What you will do
Repeat every line of the data exactly; no picture belongs in the copy.

Data excerpt
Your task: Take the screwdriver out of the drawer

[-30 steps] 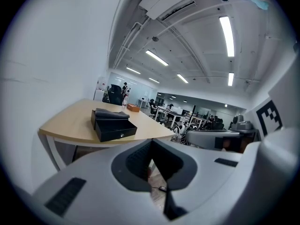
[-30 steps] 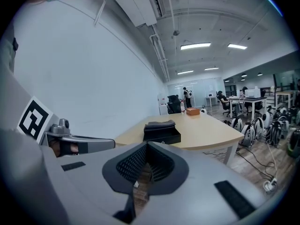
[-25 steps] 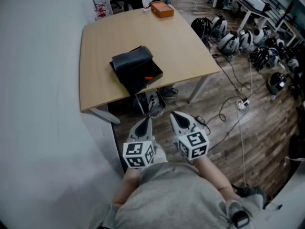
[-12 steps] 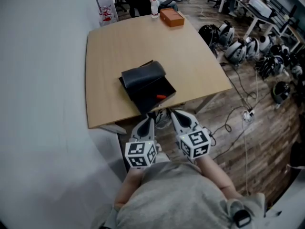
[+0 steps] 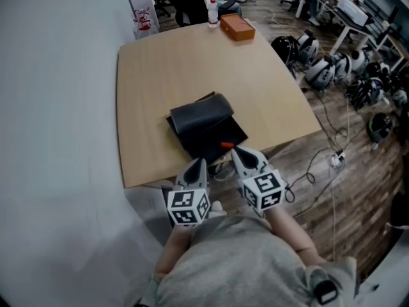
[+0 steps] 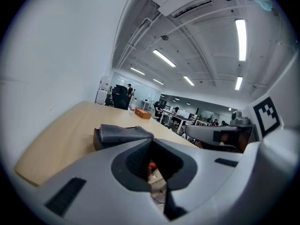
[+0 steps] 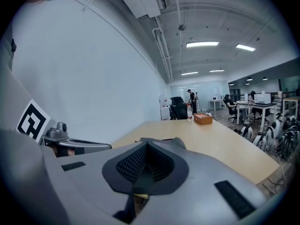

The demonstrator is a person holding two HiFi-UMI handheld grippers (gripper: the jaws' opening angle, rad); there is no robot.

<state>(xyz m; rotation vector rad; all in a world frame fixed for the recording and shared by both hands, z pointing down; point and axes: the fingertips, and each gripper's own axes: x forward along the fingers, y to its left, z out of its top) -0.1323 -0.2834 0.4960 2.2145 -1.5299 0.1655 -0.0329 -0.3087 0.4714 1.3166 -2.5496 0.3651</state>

Output below
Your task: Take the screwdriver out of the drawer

[-30 steps] 
[-30 steps] 
[-25 steps] 
[-12 steps] 
[+0 steps] 
[+0 steps] 
[+0 steps] 

The demonstrator is a person holding two HiFi-UMI handheld grippers (gripper: the jaws' opening angle, rad); there is no robot.

<state>(xyz m; rotation vector rad; all in a world frame fixed for the recording and shared by both hands, z pointing down; point and axes: the fingertips, and each gripper's own axes: x forward along the fingers, y to its left, z out of its top) -0.1323 -0.2834 0.4960 2.2145 -1.5299 0.1655 -0.0329 -0.3087 0.4714 1.3166 -2.5496 0.3651</state>

No more output is expected here.